We next explored the effectiveness of this reaction in spirocyclizations of stereochemically diverse substrates with various sidechain lengths (Figure 3 and Supporting Information). We were gratified to find that, in the erythro series, the reaction provided contrathermodynamic five- and six-membered ring retention spiroketals with complete stereocontrol and good yields (3a–f), including 3b, which has no anomeric stabilizations. The seven-membered ring spiroketal 3g was also formed stereoselectively, but in low yield. The reaction was similarly effective in the threo series (3h–n)9 and, in particular, provided the retention spiroketal 3j, which we have previously found to be contrathermodynamic in spite of double anomeric stabilization.2
To evaluate our proposed tethered spirocyclization mechanism (Figure 2), we carried out conformational analysis of transition state models developed by Deslongchamps for oxonium-based kinetic spiroketalizations.9,10 In particular, our analysis revealed that alternate non-chelated mechanisms are inconsistent with the observed stereochemical preference for 3. Conversely, a metal-chelated early transition state model (cf. 6) appears energetically favorable and is consistent with formation of the retention spiroketals.

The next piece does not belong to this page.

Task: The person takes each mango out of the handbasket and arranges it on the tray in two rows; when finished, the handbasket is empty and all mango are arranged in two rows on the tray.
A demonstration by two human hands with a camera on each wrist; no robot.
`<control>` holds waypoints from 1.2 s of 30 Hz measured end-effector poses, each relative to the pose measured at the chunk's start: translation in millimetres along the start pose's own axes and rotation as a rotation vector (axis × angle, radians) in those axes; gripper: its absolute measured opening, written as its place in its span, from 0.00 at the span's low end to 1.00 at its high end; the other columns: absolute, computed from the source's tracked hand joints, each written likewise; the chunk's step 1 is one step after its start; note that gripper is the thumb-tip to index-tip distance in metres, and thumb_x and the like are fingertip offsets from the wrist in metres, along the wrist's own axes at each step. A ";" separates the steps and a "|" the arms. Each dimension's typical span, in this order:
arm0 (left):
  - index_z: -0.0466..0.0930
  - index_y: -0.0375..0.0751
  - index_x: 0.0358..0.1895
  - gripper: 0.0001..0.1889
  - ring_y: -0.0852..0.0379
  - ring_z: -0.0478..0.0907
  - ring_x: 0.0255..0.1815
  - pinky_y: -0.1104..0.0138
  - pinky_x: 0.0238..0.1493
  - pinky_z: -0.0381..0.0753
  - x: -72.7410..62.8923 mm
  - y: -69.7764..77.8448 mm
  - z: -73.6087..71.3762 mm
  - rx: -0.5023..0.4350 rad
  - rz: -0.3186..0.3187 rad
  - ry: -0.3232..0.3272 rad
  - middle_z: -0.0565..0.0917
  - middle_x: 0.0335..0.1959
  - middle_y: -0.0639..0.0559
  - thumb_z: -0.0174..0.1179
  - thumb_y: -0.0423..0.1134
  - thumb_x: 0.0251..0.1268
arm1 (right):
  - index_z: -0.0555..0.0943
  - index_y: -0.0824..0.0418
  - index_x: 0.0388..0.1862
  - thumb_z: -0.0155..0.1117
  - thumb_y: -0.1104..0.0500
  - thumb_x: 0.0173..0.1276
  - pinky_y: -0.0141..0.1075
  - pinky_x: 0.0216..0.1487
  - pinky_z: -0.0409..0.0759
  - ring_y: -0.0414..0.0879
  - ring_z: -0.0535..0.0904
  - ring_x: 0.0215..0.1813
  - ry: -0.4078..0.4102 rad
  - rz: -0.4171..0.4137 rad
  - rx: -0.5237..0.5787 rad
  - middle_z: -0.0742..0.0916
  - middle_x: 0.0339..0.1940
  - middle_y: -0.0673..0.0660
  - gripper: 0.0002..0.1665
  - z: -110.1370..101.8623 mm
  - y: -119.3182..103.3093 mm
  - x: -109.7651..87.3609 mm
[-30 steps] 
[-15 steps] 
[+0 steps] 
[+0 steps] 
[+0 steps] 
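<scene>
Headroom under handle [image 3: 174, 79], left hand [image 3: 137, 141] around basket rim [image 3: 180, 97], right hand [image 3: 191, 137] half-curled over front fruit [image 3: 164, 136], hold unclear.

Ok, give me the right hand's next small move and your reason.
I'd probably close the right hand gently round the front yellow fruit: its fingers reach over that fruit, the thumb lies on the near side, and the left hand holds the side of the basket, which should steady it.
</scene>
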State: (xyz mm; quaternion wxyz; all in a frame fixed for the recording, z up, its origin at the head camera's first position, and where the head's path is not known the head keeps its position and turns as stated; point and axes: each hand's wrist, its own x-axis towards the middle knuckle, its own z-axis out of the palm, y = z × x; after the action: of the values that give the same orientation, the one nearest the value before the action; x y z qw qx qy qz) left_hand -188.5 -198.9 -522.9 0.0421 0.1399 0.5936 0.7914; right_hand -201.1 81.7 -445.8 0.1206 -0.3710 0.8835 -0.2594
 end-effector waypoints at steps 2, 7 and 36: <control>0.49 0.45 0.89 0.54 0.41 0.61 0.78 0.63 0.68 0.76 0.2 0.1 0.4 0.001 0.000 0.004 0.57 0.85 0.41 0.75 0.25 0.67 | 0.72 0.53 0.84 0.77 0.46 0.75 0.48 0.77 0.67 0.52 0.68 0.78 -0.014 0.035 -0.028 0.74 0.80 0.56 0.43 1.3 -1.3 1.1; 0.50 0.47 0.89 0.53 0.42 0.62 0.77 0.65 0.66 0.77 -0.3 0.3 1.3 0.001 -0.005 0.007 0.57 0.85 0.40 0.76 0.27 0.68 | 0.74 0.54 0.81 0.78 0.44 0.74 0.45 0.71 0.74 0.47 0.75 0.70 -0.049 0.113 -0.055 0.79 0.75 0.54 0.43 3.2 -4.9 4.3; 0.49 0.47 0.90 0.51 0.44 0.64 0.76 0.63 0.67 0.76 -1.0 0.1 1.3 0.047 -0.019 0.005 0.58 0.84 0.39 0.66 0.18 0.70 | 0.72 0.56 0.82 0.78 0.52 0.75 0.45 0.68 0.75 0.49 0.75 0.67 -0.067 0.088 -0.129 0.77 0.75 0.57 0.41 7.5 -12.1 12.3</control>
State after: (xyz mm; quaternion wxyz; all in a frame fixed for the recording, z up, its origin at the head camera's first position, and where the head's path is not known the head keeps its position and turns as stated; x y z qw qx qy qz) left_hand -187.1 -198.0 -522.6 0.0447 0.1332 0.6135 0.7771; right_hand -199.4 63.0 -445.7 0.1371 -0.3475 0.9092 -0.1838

We recognized that this strategy might also provide a means to achieve the related intermolecular glycosylations of glycal epoxides to generate β-mannosides.11 Indeed, early investigations of this idea have produced promising results, with β-selectivity as high as 10:1 achieved in a model system.9
In conclusion, we have developed a Ti(Oi-Pr)4-mediated kinetic spirocyclization for the stereocontrolled synthesis of spiroketals. To our knowledge, this is the first example of a kinetic spiroketalization that is controlled by metal chelation. This Ti(Oi-Pr)4-mediated cyclization (C1-retention) and our previously described MeOH-induced cyclization (C1-inversion) provide comprehensive access to systematically stereochemically diversified spiroketals. Application of this strategy to the synthesis of stereochemically diverse spiroketal libraries is ongoing.